Artigo 2.° - São atribuições do Conselho Estadual de Tecnologia:
a) estabelecer a política tecnológica do Estado de
São Paulo, nos setores industrial, agropecuário e
biomédico;
b) coordenar as programações e atividades de
pesquisa tecnológica dos diversos órgãos da
administração direta, autarquias, emprêsas
públicas, fundações estaduais e emprêsas de
economia mista em que o Estado seja acionista majoritário;
c) elaborar programas de incentivo à pesquisa tecnológica, nos setores público e privado;
d) elaborar programas de incentivo à
formação e aperfeiçoamento de pesquisadores,
técnicos e cientistas;
e) opinar sôbre a concessão de
subvenções para a pesquisa tecnológica a entidades
particulares, tomando conhecimento da sua aplicação;
f) observar a evolução técnica e
tecnológica do Estado de São Paulo, propondo ao
Governador medidas que julgue oportunas;
g) estudar problemas especiais relacionados com o
desenvolvimento técnico e tecnológico do Estado e que lhe
sejam encaminhados pelo Governador;
h) colaborar com os órgãos da
administração federal ou de outros Estados, em programas
de interesse do desenvolvimento tecnológico nacional;
i) incentivar o intercâmbio de informações
científicas e tecnológicas
entre instituições nacionais e estrangeiras.

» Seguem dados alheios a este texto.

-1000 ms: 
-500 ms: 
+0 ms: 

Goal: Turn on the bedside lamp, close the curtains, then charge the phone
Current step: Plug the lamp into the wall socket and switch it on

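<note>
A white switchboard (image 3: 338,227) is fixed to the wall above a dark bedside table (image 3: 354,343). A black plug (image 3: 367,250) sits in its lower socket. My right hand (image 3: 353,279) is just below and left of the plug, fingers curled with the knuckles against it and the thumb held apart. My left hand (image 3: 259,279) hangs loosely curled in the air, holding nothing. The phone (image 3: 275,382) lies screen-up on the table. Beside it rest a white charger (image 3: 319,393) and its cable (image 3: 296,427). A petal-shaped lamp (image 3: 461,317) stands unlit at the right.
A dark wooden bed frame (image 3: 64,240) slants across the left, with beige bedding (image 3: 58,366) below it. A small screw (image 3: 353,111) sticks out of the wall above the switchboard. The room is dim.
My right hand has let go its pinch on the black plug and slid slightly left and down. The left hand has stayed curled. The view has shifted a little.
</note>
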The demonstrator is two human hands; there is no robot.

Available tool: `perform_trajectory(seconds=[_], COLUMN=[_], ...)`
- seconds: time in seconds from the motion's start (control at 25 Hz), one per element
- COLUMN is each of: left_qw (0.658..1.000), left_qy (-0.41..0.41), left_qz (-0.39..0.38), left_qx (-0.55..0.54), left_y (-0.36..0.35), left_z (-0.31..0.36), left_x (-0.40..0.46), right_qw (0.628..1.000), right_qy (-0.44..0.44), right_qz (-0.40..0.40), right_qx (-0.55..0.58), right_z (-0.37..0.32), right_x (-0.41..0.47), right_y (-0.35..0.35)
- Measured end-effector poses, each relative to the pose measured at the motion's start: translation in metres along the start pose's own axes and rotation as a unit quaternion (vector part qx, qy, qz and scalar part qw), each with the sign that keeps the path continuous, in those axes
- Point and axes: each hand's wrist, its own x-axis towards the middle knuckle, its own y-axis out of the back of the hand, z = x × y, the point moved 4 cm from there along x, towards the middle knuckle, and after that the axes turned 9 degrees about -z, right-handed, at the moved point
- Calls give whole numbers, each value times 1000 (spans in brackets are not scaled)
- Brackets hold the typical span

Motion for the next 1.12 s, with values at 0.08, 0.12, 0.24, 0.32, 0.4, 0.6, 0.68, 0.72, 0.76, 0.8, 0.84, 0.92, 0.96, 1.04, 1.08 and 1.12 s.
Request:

Artigo 3.° - O Conselho Estadual de Tecnologia será integrado por sete membros, além do seu Presidente:
a) um representante da Secretaria da Agricultura;
b) um representante da Secretaria do Trabalho, Indústria e Comércio;
c) um representante da Secretaria da Saúde;
d) um representante da Universidade de São Paulo;
e) três, de livre escolha do Governador do Estado, dentre
técnicos, cientistas e profissionais em assuntos de
desenvolvimento tecnológico nos setores industrial,
agropecuário e biomédico.
Parágrafo 1.° - Dentre os membros do Conselho, serão designados pelo Governador do Estado, seu coordenador e seu vice-coordenador.
Parágrafo 2.° - O mandato dos membros do Conselho será de dois anos, permitida a recondução.
Parágrafo 3.° - O exercício das
funções de membro do Conselho será remunerada por
sessão, limitado a quatro por mês o número de
sessões com remuneração.
Parágrafo 4.° - A remuneração prevista no parágrafo anterior, será fixada anualmente pelo Governador do Estado.
Artigo 4.° - São atribuições do Coordenador:
a) acompanhar as atividades dos órgãos da
administração direta e indireta do Estado, que manteham
atividade de pesquisa tecnológica;
b) estabelecer e manter contatos, com órgãos e
entidades do país e ao exterior, incumbindo de programas de
desenvolvimento tecnológico;
c) elaborar relatórios das atividades do Conselho.
Parágrafo único - Na ausência do coordenador, assume essa função, o vice-coordenador.
Artigo 5.° - O Governador do Estado, quando julgar
conveniente, instituirá grupos de trabalho subordinados ao
Conselho, para tarefas específicas.
Artigo 6.° - Os órgãos da
administração pública estadual prestarão
toda a colaboração solicitada pelo Conselho ora criado.
Artigo 7.° - No prazo de 30 (trinta) dias após a
instalação do Conselho Estadual de Tecnologia, seu
coordenador submeterá à aprovação do
Governador do Estado, o regimento interno do órgão.
Artigo 8.° - Êste decreto entrará em vigor na data de sua publicação.
Artigo 9.° - Revogam-se as disposições em contrário.
Palácio dos Bandeirantes, 14 de dezembro de 1967.
ROBERTO COSTA DE ABREU SODRÉ
Luis Arrôbas Martins
Onadyr Marcondes
Publicado na Casa Civil, aos 14 de dezembro de 1967.
Marcelo A. Monteiro de Oliveira, Responsável pelo S.N.A.